The proposed insured is a 54 y/o lady, nonsmoker. SMC review of the medical records and noted that the most recent office visit disclosed that she was anemic (her hemoglobin was 10.9) and that she was advised to schedule a colonoscopy. SMC advised the producer that the case, as it presently stands would likely be declined or postponed, and the case should not be submitted until these issues were resolved.
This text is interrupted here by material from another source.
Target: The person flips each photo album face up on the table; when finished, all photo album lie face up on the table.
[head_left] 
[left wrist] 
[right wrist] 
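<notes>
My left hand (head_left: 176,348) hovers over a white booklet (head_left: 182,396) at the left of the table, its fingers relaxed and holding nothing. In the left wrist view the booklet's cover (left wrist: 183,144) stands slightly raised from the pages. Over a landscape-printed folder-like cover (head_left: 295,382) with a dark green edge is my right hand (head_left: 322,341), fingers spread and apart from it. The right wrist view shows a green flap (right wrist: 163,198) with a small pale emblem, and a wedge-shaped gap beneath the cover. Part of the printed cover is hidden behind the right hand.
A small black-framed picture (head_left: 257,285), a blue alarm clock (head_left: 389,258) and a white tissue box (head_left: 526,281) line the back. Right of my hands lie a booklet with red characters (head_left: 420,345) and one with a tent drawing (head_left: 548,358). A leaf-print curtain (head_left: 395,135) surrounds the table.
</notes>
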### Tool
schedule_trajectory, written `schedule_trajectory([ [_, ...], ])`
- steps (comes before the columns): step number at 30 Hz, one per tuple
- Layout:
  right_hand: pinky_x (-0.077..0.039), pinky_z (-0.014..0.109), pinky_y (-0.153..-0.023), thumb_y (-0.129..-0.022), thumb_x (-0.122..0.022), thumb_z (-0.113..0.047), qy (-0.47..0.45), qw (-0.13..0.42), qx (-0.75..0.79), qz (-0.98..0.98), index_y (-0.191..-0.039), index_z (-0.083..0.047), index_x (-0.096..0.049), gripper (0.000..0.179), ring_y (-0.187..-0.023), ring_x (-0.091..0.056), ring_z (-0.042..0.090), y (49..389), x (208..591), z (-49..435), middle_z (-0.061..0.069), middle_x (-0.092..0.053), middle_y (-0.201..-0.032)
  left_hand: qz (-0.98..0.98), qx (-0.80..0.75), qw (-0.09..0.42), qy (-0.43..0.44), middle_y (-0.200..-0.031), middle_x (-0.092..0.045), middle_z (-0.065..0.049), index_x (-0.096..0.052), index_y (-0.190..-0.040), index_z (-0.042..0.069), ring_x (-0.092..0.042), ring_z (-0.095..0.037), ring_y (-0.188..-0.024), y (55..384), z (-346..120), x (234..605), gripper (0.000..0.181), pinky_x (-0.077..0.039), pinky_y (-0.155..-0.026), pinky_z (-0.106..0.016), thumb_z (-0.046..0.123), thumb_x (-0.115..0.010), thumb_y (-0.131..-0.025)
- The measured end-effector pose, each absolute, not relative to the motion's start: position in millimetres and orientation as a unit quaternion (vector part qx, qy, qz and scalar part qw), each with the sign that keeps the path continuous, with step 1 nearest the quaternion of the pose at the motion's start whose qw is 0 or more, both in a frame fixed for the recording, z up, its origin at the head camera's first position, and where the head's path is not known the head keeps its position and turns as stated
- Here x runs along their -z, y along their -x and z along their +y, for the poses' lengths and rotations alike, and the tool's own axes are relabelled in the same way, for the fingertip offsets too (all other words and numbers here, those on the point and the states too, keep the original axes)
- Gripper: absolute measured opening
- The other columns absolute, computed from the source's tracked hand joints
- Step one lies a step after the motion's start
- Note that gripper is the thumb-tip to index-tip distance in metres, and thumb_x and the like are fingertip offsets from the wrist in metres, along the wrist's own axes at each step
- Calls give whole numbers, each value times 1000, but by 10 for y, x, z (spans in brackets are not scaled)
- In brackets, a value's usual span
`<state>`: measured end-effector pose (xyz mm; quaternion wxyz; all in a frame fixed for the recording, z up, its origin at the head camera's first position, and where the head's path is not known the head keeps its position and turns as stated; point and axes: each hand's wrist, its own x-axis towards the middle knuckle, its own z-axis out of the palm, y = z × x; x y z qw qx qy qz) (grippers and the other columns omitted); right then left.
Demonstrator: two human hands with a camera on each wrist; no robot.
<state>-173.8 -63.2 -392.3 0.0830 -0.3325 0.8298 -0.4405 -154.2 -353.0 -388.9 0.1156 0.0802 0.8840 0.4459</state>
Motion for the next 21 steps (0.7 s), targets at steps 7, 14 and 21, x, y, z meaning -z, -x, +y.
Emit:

Learning this, the proposed insured called her physician and informed him that the anemia presented a life insurance issue. Because of this and because follow-up testing was deemed necessary, additional studies were done; these were normal. In addition, SMC discussed the case with the physician because the office notes were ambiguous. From this, the physician was able to clarify uncertainties and SMC learned that the colonoscopy was suggested as a screening test rather than for cause (the low hemoglobin had not come back yet), and that there was a technical problem with the initial blood count leading to an incorrect hemoglobin value. Once these facts had surfaced, the case synopsis was created that reflected the full set of circumstances. Its abbreviated form reads as follows:
The proposed insured is 54 years old whose only medication is Lipitor. Her primary care physician, Dr. XXX saw her in the office last on 2/4/08. Off to the side of this note is a hemoglobin value of 10.9. The note says “need to schedule colonoscopy and mammogram”. The other lab, chemistries and lipids were normal, as was her PAP smear. Realizing that the 2/4/08 hemoglobin was not normal and could be an underwriting issue, the producer, called his client who then called her physician, Dr. XXX about this (see the 7/8/08 APS #2 office note). On 7/10/08 Dr. XXX had the proposed insured do a complete blood count, reticulocyte count and iron studies at a commercial lab; these were all normal (including the CBC’s indices). Per his office note on 7/14/08, Dr. XXX addresses the indication for colonoscopy. He states that the colonoscopy was recommended as a screen due to patient’s age (rather than for symptoms). She was last seen by a physician on 3/3/08 when she was seen and treated for acute bronchitis at an urgent care center.
The Medical Underwriting Summary along with all of the supportive data was sent to the carrier. The case was issued standard, and there was no delay in obtaining additional APSs as all necessary medical information had been submitted initially.